# DATA BELOW
=-=-=-=-=
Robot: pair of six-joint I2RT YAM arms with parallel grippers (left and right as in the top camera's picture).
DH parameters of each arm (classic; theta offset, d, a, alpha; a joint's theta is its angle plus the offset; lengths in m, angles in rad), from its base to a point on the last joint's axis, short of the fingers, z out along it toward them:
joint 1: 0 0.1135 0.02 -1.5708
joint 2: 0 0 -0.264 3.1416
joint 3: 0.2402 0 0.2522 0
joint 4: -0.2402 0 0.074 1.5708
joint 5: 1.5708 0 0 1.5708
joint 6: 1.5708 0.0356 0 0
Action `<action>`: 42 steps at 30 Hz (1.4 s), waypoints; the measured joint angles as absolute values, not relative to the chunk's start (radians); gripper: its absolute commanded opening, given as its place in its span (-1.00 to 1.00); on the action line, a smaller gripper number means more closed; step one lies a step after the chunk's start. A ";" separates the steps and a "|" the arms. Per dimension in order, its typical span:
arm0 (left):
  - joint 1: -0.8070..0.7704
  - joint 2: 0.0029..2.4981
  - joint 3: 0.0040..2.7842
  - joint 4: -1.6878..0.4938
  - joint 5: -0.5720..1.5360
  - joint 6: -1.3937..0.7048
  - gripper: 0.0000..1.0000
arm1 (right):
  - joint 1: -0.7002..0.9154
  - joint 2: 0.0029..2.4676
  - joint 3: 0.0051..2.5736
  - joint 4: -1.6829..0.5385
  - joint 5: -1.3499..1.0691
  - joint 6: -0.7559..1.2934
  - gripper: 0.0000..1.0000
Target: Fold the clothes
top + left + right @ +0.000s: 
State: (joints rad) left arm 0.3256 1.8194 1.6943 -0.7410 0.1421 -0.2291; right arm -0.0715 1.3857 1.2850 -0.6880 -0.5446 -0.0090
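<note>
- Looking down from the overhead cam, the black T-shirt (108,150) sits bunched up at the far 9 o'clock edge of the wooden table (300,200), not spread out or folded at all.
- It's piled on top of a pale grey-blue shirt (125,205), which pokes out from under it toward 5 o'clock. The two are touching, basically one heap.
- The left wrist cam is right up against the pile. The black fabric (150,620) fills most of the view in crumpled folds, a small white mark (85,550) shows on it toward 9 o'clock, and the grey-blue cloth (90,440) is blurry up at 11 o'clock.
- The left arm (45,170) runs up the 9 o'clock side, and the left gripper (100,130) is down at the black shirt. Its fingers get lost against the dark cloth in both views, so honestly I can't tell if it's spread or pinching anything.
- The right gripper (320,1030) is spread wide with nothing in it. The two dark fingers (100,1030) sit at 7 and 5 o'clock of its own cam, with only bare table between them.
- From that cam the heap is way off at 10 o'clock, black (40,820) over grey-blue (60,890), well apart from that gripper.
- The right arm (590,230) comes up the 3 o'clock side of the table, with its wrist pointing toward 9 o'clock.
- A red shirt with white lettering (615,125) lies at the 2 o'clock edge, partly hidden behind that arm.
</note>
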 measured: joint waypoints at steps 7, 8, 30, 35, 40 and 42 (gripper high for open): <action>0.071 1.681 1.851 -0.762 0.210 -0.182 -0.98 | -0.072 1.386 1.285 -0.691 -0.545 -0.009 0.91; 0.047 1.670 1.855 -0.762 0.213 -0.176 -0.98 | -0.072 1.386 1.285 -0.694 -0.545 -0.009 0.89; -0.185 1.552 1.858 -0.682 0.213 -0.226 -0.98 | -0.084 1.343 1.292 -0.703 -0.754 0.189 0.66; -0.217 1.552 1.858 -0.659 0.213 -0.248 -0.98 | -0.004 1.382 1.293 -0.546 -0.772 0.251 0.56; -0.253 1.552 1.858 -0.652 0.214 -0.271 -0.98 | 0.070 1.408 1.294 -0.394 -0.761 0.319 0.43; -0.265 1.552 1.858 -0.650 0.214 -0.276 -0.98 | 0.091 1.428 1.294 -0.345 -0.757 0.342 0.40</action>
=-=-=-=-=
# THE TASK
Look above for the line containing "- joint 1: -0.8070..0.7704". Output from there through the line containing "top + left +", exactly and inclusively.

# WRITTEN RESPONSE
  - joint 1: -0.8070..0.7704
  - joint 2: 0.0029..2.4981
  - joint 3: 0.0040..2.7842
  - joint 4: -1.6878..0.4938
  - joint 5: -0.5720..1.5360
  - joint 6: -1.3937..0.7048
  - gripper: 0.0000..1.0000
arm1 (right):
  - joint 1: -0.7002..0.9154
  - joint 2: 0.0029..2.4676
  - joint 3: 0.0051..2.5736
  - joint 4: -1.6829..0.5385
  - joint 5: -1.3499..1.0691
  - joint 6: -0.7559..1.2934
  - gripper: 0.0000..1.0000
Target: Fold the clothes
top + left + right @ +0.000s: 

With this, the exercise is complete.